In 1919, President Woodrow Wilson became the first U.S. president to meet a pope, when he visited Pope Benedict XV in Europe as the World War I drew to a close.

In 1959 President Dwight D. Eisenhower met Pope John XXIII, a tradition since followed by every successive president.

Anti-Catholic sentiment in the U.S. still held sway, according to Hackett, but that would change with time.

"It finally took the shared enemy of communism to bring the U.S. and the Catholic Church back together, to realize how their cooperation could further mutual policy goals. Pope St. John Paul II was the game changer. Ronald Reagan realized that Pope John Paul II had done something spectacular in his work with the Solidarity movement in Poland, and President Reagan wanted to be part of that," Hackett said.

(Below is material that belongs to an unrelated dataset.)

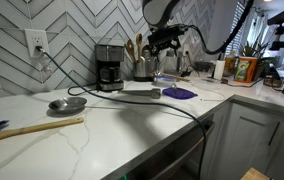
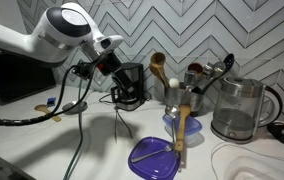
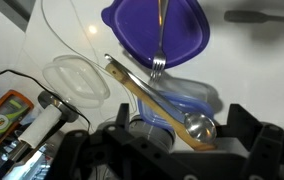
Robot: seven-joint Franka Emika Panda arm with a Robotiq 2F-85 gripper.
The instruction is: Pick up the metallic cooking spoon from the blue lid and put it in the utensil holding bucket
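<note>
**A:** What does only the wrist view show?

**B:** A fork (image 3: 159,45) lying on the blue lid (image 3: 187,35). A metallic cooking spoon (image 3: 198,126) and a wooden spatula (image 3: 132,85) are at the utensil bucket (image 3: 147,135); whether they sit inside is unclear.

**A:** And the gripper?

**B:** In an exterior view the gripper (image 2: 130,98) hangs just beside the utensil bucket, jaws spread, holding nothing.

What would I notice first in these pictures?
The big white robot arm hangs over the counter at the upper left of an exterior view. A bright purple lid lies on the white counter with a fork on it, and a clear glass kettle stands nearby.
</note>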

In 1984, President Reagan appointed William A. Wilson as the first U.S. ambassador to the Holy See, but some points of contention still remained -- particularly after the Cold War. He cited the example of Pope John Paul II who vehemently opposed the U.S.-led war in Iraq.

"There are issues of agreement and issues of disagreement, and I have seen first-hand during my one year that the areas of common interest between the U.S. and the Vatican far outweigh the issues of divergence. The relationship continues to be relevant and enduring as we partner with the Holy See to promote peace and human dignity," Hackett said.

Both Mary Ann Glendon, who served as ambassador under George W. Bush from 2008 until 2009, and Ray Flynn, who served under Bill Clinton from 1993 until 1997, attended the Mass.

"I don't know how often the doctors and the lawyers have their Mass on the same day, but as the cardinal said in his homily more and more of the religious freedom questions that are facing the Church right now involve legal issues arising out of healthcare," Glendon told The Pilot at the luncheon.

"I think we all feel pleased that the three Boston ambassadors to the Holy See can get together," she said.

Flynn, who is also the former mayor of Boston, noted the privilege of Boston to have had three former ambassadors to the Holy See.

"There is no other city in America that has that honor, and I am proud to be among them," he said.